The optional ADS system (standard on 600s) gets a bad press because a failure of its valve body can be very expensive to repair. However the system is relatively simple in its mechanical operation: in place of shock absorbers, at each corner there is a strut, the function of which is to maintain the level of the car. The damping function is performed by inboard spheres which split by a diaphragm on one side of which is suspension fluid on the other side of which is nitrogen. It is essentially a Citroen-type system with added ECU controls. The most common failure is a bad sphere: they wear out just like shock absorbers; they costs little more to replace.

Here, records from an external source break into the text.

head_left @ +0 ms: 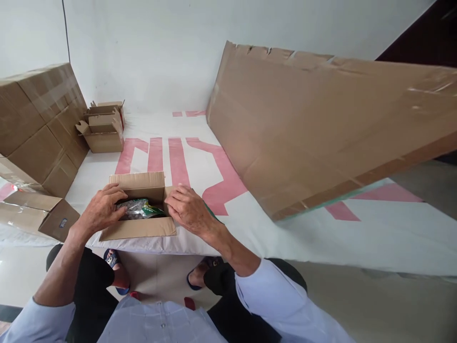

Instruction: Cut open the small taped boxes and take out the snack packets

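Observation:
A small cardboard box point(139, 228) with its flaps up sits near the front edge of the covered table. Inside it lies a clear and green plastic packet point(144, 209). At the box's left end, my left hand point(103, 207) has its fingers bent over the edge, thumb close to the packet. My right hand point(187, 209) is closed on the flap at the right end, its fingers curled and partly hiding that flap. The left flap is mostly hidden under my left hand.
A large cardboard sheet or carton point(321, 128) leans on the right. Stacked cartons point(43, 128) stand at the left, with small open boxes point(105, 140) beside them. Another cardboard box point(43, 214) lies at the front left. White cloth with red markings point(178, 162) covers the table.

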Tool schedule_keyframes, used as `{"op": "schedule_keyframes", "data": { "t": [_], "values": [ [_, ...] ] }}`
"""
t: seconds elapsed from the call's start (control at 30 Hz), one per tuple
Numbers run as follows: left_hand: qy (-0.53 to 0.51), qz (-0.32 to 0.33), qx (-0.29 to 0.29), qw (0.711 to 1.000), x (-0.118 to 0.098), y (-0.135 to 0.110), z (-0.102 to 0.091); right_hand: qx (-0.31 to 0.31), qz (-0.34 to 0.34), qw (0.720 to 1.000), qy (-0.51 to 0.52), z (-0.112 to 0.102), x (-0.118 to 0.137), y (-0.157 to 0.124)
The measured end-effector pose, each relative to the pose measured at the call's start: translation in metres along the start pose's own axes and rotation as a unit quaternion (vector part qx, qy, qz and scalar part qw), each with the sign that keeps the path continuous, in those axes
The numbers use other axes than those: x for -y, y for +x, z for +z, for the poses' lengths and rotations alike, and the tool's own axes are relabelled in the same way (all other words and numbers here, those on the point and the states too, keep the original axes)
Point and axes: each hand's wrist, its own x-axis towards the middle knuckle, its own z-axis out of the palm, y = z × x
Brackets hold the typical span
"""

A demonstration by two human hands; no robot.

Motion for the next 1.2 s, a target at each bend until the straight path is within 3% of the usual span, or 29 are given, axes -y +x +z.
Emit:
{"op": "schedule_keyframes", "data": {
  "t": [0.17,0.3,0.47,0.6,0.77,0.97,1.2],
  "values": [
    [0.011,-0.090,-0.091,0.992,0.012,-0.018,-0.017,0.136,-0.003,0.990,0.027,-0.012,0.012,0.026],
    [0.061,-0.127,-0.057,0.988,0.020,-0.028,-0.016,0.232,0.033,0.971,0.041,-0.012,0.013,0.046],
    [0.119,-0.126,-0.008,0.985,0.004,-0.028,-0.007,0.294,0.028,0.955,0.004,-0.002,0.010,0.060],
    [0.116,-0.118,-0.002,0.986,-0.007,-0.030,0.011,0.274,-0.006,0.961,-0.038,0.010,0.012,0.056],
    [0.082,-0.142,-0.053,0.985,-0.005,-0.040,0.030,0.231,0.025,0.972,-0.029,0.018,0.017,0.045],
    [0.064,-0.160,-0.053,0.984,-0.006,-0.043,0.032,0.096,0.121,0.983,0.098,0.019,0.027,0.044],
    [0.056,-0.174,-0.062,0.981,-0.007,-0.037,0.031,-0.017,0.140,0.945,0.295,0.009,0.032,0.074]
  ]
}}
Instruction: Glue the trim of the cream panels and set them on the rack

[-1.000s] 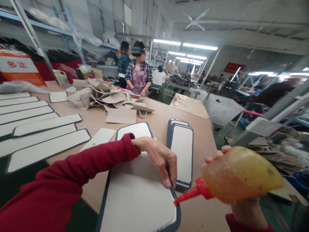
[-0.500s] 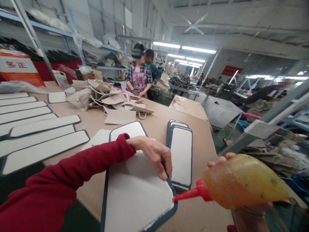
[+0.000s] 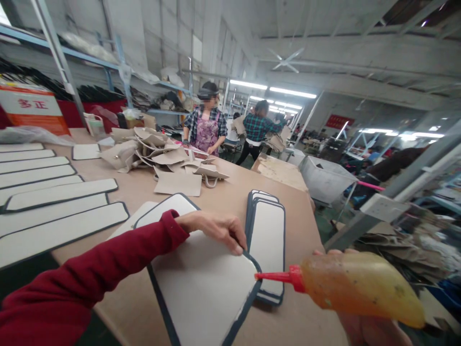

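Note:
My left hand (image 3: pixel 219 231) pinches the dark-edged rim of a large white panel (image 3: pixel 201 283), tilted in front of me. Its fingers are closed on the panel's far right edge. In my right hand (image 3: pixel 363 327) is a squeeze glue bottle (image 3: pixel 360 286) filled with yellow-amber liquid, lying nearly level. The bottle's red nozzle (image 3: pixel 275 277) points left, its tip at the panel's right corner. A wet-looking whitish line runs along the border below that corner. Most of my right hand is hidden behind the bottle.
A stack of narrow dark-edged white panels (image 3: pixel 268 240) lies just right of the large one. More long panels (image 3: pixel 65 226) are spread out at the left. Beige bag pieces (image 3: pixel 162 156) are heaped at the back of the table (image 3: pixel 245 178). Two co-workers (image 3: pixel 205 125) stand beyond.
The panel has turned a little, its near end swinging right, with my left hand still on its edge. The nozzle tip has moved slightly up along the corner. A far co-worker has stepped right.

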The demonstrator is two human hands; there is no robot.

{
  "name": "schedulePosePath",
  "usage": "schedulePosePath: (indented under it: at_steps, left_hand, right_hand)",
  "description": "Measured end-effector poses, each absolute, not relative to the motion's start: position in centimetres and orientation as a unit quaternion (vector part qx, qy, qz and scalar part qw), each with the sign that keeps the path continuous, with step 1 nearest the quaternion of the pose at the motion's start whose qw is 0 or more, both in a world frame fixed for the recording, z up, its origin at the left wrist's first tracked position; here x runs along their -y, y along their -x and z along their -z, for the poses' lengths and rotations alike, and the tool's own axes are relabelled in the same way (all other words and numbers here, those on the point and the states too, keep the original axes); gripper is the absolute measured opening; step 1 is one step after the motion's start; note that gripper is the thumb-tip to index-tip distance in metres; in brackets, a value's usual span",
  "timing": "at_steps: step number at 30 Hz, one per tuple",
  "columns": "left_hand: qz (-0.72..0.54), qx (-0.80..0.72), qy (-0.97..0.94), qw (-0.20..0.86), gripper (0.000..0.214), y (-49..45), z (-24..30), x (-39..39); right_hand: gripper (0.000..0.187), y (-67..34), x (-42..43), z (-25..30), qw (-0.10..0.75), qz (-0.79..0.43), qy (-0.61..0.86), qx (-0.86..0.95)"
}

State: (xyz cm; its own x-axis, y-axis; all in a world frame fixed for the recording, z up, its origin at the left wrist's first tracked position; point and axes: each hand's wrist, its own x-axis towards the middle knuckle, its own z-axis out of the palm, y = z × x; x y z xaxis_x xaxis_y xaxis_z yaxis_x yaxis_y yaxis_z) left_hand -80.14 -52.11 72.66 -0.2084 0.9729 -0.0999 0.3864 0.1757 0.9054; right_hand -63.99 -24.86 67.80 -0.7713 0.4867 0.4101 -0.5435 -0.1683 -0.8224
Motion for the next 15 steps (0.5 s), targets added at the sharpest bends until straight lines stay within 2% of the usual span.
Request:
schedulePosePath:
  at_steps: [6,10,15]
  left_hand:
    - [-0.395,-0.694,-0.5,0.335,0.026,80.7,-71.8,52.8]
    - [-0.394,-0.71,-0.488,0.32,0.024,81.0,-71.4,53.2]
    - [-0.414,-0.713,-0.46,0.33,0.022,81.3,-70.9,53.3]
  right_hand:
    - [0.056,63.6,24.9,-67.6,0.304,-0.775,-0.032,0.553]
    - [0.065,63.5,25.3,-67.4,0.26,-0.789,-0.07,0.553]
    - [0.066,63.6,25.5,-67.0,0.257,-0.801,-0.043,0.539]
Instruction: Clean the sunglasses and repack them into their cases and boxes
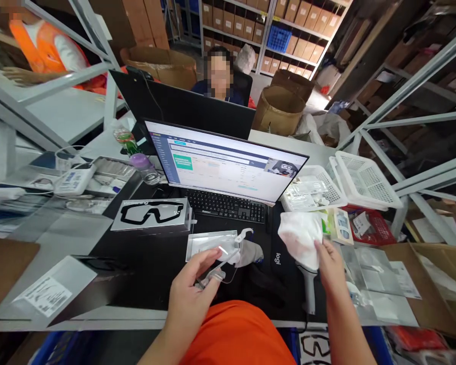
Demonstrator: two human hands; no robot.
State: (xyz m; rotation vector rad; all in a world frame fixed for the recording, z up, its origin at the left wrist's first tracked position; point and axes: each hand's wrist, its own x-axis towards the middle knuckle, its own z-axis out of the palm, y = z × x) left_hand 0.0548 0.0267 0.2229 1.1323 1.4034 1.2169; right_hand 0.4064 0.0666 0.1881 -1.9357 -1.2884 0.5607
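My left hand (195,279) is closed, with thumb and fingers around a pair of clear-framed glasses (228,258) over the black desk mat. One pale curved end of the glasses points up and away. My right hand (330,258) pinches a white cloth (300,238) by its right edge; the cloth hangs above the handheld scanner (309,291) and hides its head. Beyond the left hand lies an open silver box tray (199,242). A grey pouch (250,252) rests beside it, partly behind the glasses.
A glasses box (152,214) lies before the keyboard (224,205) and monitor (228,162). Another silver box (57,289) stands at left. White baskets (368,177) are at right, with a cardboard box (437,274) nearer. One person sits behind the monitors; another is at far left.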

Those who have sampled both systems swear by the benefits of ADS.
The electrical system, including the elctro-hydraulic hood, is very reliable. Headlamp washer and wiper motors are prone to failure for some inexplicable reason.
The air conditioning system (if fitted: it was an expensive option on early cars) likewise is reliable. The most common failures are the condensor (which eventually succumbs to damage, being at the front of the car) and the evaporator temperature sensor (which fails, and causes the evaporator to ice up, blocking the flow of air into the cabin).
Ideally your car will have clean, uncurbed alloy wheels in the original finish.